GRDC Research Updates unveil tomorrow's tools and technologies – Goondiwindi
GroundCover™ Issue: 122 | 02 May 2016
GRDC Research Updates are a hothouse of new projects, debate, knowledge-sharing, ready-to-go innovations and a sneak peek at what is on the horizon for our cropping industry. For this issue of Ground Cover crossed the country to cover Updates in Adelaide, Wagga Wagga, Goondiwindi, Auburn, Perth and Yuna.
Self-defence soils a disease-control option
Dr Nikki Seymour from the Queensland Department of Agriculture and Fisheries (DAF) discussed the potential for soils to biologically suppress root lesion nematodes (RLN) at the Grains Research Update in Goondiwindi, Queensland.
Disease suppression is defined as a soil’s ability to reduce the incidence or severity of crop disease. Driving this disease suppression is a diversity of soil microorganisms, the activity of which is influenced by on-farm practices, such as the addition of organic matter to soil.
Dr Seymour said GRDC-funded trials found that biological suppression occurred in most of the 130 soils tested at 24 sites in northern New South Wales and southern Queensland.
“Biological suppression occurs in most soils we tested from the northern grain-growing region, showing that populations of the RLN Pratylenchus thornei are being reduced by parasites and predators in the soil,” Dr Seymour said.
The catch is that these naturally occurring biological controls appear to be low in number, so research is needed to find ways to increase their presence or effectiveness.
Dr Seymour said the trials, over four years, have identified a variety of beneficial soil organisms. These include predatory nematodes, which were found in 77 per cent of soils, nematode-trapping fungi observed in 42 per cent of soils and a bacterial parasite found in 25 per cent of soils.
She said the discovery of the bacterial parasite from the Pasteuria genus is significant because this organism had not previously been observed on P. thornei in Australian soils.“This bacterium has the potential to infest and kill RLN, but populations appear too low to be having any great impact.”

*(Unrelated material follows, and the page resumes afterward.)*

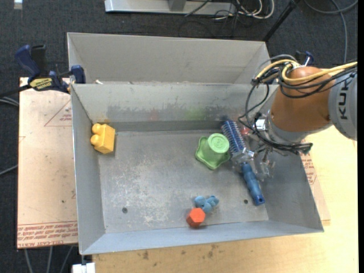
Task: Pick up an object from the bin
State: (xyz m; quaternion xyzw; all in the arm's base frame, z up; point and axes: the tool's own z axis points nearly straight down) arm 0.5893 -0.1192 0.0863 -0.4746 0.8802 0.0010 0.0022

RLN were infected with Pasteuria in just six per cent of soils where both the pathogen and parasite were detected.
“More study is required to better understand the life cycle and ecology of this highly specialised parasite,” she said.
Of the four species of nematode-trapping fungi found in 26 soils, researchers have developed a method for extracting DNA from the soil to distinguish between these different species and their influence on disease suppression.
She said a fungal endophyte (Fusarium nygamai) collected from wheat roots on a property near North Star, NSW, also showed biocontrol potential, but further research is required. In a glasshouse experiment examining soil in pots, this endophytic fungus reduced P. thornei multiplication by 40 per cent.
“Overseas work has shown that the presence of endophytic strains of Fusarium in roots enhance a plant’s capacity to defend itself from nematode attack,” she said.
Dr Seymour said the research highlighted two on-farm management practices that can help lift a soil’s capacity to biologically suppress RLN.
Specifically, zero-tillage and stubble retention were found to enhance disease suppression, she said.
“Without these practices, we estimate that RLN multiplication would be significantly greater, especially in topsoils, resulting in much greater losses in the productivity of susceptible crops.”
As a measure of the importance of these on-farm control options, RLN (P. thornei and P. neglectus) are estimated to cost Australian grain growers more than $250 million per year.
Dr Seymour said zero-tillage and stubble retention helped reduce RLN pressure because these management practices affect the top 10 centimetres of the soil profile, where biological suppression is most active.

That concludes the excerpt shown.